Joshua Wong rischia l'arresto e avverte l'Italia. "Hong Kong è la Berlino di questa Guerra fredda"

Il leader pro-democrazia: «Biden stia attendo, l'incubo cinese esiste»

Joshua Wong rischia l'arresto e avverte l'Italia. "Hong Kong è la Berlino di questa Guerra fredda"

Tra quattro giorni Joshua Wong, la figura più nota e ammirevole della resistenza democratica di Hong Kong, sarà davanti a un tribunale della sua città. Rischia l'arresto immediato, cinque anni di carcere per manifestazione non autorizzata più uno per un'altra accusa incredibile: travisamento del volto, nel momento in cui l'uso della mascherina era obbligatorio per via del Covid. Ma tornerà, perché se c'è una cosa che non fa difetto a questo ventitreenne con la mente di un saggio è proprio il coraggio. Wong sa che potrebbe essere trascinato illegalmente oltre confine, in Cina, e che da lì potrebbe non fare più ritorno: non sarebbe il primo desaparecido di Hong Kong, ma il più celebre, esempio minaccioso per chi ne segue le orme. Porterà la sfida fino in fondo.

Ieri era a Roma, ospite della fondazione Farefuturo di Adolfo Urso che ha organizzato per lui un evento mediatico nella sede del Senato. Davanti a giornalisti, parlamentari e studenti ha tenuto una breve lezione sul tema a lui più caro, la libertà, e ha risposto a qualche domanda. Quasi con imbarazzo ha ricordato che dallo scorso 30 giugno, quando a Hong Kong è stata imposta l'infame «legge sulla sicurezza» che quasi vi azzera la libertà di espressione e di manifestazione, quella di ieri è stata la sua prima occasione di partecipare a un evento con parlamentari occidentali. «Ormai ogni volta che parlo corro gravi rischi per la mia libertà ha detto con la sua voce sempre calma e misurata -. Per favore fatelo anche voi per Hong Kong!».

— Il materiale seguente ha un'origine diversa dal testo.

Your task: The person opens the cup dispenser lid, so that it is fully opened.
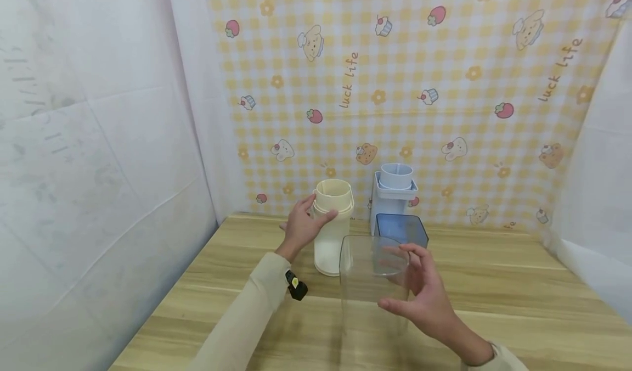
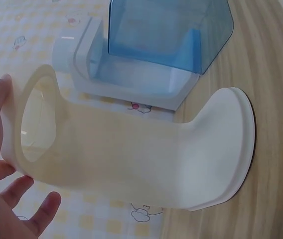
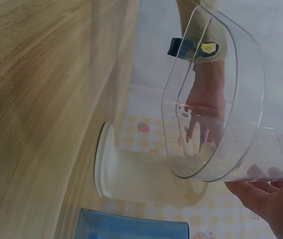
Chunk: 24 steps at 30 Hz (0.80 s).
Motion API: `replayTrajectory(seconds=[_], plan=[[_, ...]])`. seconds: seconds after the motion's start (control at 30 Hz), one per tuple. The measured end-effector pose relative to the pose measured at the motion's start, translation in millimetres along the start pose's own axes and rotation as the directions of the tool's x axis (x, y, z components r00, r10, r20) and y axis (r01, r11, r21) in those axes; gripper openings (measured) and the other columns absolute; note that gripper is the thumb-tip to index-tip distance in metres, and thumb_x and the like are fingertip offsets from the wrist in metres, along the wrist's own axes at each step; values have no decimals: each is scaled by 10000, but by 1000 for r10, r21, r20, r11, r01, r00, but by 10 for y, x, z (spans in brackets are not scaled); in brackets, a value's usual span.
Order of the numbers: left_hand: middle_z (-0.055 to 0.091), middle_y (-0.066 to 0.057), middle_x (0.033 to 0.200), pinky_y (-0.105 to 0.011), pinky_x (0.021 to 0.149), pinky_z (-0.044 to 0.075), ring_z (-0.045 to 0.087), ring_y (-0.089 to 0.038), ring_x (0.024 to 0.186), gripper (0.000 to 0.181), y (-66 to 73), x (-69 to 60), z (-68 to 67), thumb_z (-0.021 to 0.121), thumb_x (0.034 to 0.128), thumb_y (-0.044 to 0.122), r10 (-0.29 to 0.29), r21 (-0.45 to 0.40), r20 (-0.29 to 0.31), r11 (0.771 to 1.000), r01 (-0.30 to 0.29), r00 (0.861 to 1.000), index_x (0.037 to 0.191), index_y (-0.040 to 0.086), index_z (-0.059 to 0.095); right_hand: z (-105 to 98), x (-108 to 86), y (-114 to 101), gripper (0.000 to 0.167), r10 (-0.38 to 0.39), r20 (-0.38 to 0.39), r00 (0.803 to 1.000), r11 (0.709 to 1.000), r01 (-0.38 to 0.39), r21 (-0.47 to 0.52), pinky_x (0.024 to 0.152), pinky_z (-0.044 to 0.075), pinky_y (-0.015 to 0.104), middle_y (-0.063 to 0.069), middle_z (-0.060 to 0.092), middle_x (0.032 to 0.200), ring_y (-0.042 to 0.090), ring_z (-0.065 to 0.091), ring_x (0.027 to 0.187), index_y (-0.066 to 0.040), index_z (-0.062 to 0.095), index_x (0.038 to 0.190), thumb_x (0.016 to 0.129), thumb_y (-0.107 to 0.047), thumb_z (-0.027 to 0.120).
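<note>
A cream stand (image 1: pixel 332 236) with a round collar on top and a curved foot stands upright on the wooden table. My left hand (image 1: pixel 301 225) holds it by the collar, thumb in front and fingers at the left side. In the left wrist view, the stand's ring opening (image 2: pixel 38 119) shows near the fingers. My right hand (image 1: pixel 427 299) grips a clear, open-ended plastic container (image 1: pixel 370 288) by its right side, in front of the stand. In the right wrist view, the container (image 3: pixel 216 169) hangs tilted above the table, its wide mouth visible and apart from the stand.
Behind to the right stands a pale blue stand (image 1: pixel 388 206) of similar shape, with a transparent blue container (image 1: pixel 402 228) at its front. A yellow checked cloth (image 1: pixel 395 74) hangs behind the wooden table (image 1: pixel 518 283). White sheeting (image 1: pixel 108 140) closes off the left side.
</note>
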<state>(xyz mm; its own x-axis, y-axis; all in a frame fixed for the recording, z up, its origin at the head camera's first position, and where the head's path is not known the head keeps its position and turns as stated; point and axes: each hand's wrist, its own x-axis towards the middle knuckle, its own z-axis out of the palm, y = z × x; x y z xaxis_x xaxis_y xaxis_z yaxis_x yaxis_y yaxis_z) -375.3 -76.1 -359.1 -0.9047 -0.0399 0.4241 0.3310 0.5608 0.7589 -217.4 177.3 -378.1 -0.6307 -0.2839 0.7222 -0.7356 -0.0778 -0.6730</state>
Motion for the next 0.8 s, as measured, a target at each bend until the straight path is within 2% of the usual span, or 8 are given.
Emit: replayTrajectory(seconds=[0.13, 0.27, 0.43, 0.63, 0.7, 0.8], plan=[[471, -54, 1493, -806, 988, -21, 419, -334, 1365, 865, -4, 51, 10, 743, 793, 605, -20, -18, 20, 1000, 21, 1000, 1474, 142, 480, 19, 21, 19, 867, 28, -9, 1000, 999, -28, 17, 912, 531, 402, 222, 479, 1389, 243, 600, 1195, 128, 197, 1351, 691, 237, 749], [452, -42, 1513, -787, 1002, 3, 384, -339, 1394, 855, 1, 107, 22, 733, 800, 608, -37, -12, 34, 999, 37, 999, 1478, 157, 475, 35, 58, 34, 860, 42, 0, 999, 998, -42, 36, 905, 538, 398, 215, 472, 1393, 254, 611, 1176, 118, 186, 1354, 713, 216, 751], [430, -35, 1532, -797, 1007, -50, 346, -347, 1421, 847, 30, 183, 19, 725, 803, 614, -50, -10, 42, 999, 51, 998, 1483, 176, 471, 56, 107, 54, 833, 49, 6, 999, 998, -49, 49, 897, 540, 372, 178, 482, 1400, 242, 617, 1170, 100, 197, 1346, 732, 195, 752], [425, -44, 1535, -795, 1007, -64, 350, -354, 1418, 867, -20, 241, 46, 721, 791, 641, -63, -14, 55, 998, 64, 997, 1479, 174, 477, 121, 122, 135, 778, 150, -20, 988, 986, -148, 75, 877, 545, 331, 4, 515, 1380, 173, 629, 1136, -32, 257, 1359, 778, 138, 747], [414, -48, 1543, -791, 1008, -81, 335, -355, 1426, 875, -36, 253, 54, 721, 789, 644, -67, -30, 67, 997, 69, 996, 1483, 173, 470, 152, 135, 172, 777, 183, -40, 982, 981, -180, 65, 870, 544, 315, 12, 516, 1376, 164, 634, 1118, -40, 266, 1356, 776, 125, 756], [395, -49, 1555, -789, 1005, -97, 314, -356, 1438, 872, -42, 281, 53, 715, 797, 640, -66, -44, 74, 997, 70, 995, 1490, 175, 459, 201, 182, 233, 804, 220, -63, 973, 975, -218, 40, 879, 534, 298, 99, 496, 1399, 152, 629, 1124, -8, 254, 1357, 759, 110, 779]])
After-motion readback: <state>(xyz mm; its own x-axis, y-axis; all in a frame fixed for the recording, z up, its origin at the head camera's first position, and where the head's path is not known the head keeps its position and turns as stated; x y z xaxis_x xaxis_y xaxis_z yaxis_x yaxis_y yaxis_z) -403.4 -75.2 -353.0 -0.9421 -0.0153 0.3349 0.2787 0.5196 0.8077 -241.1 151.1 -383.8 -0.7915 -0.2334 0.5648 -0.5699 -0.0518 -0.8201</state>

Nella città di Joshua Wong la situazione è sempre più grave, e Pechino mostra ormai apertamente il suo volto liberticida, mascherato da patriottismo. Qui, denuncia, «vengono usati gli stessi sistemi di controllo con telecamere impiegati nei lager della regione ribelle dello Xinjiang», e all'occhio del Grande Fratello comunista ormai nulla più sfugge. Ieri sono stati arrestati tre dei quattro deputati locali appena espulsi dal Parlamento perché «ostili alla Cina»: il giorno prima Pechino aveva messo in chiaro che «solo i patrioti possono rappresentare Hong Kong». Nessuno spazio per l'opposizione, né per la sua figura più emblematica nel mondo, Joshua Wong.

A Roma, consapevole che questa sua apparizione in Occidente potrebbe essere una delle ultime, l'ex leader studentesco ha ricordato i punti cardine del suo messaggio. Il rispetto dei diritti umani non è una questione che riguarda singoli Paesi, ma un valore globale. Esiste un disegno cinese di egemonia mondiale che passa attraverso la negazione di questi diritti e l'applicazione di un mercantilismo che nega le libertà individuali, come il recente caso del miliardario Jack Ma ha dimostrato. L'Occidente, e la stessa Italia, devono stare attenti a non finire in una rete cinese da cui è molto difficile estricarsi: chiara allusione alla Via della Seta.

Hong Kong è «la Berlino di una nuova guerra fredda», Taipei sarà la prossima e il futuro presidente Usa Biden «farebbe bene a capire che esiste un incubo cinese, e a confidare poco nel dialogo con il suo autore»: quello Xi Jinping che lunedì potrebbe ordinare di farlo tacere per sempre.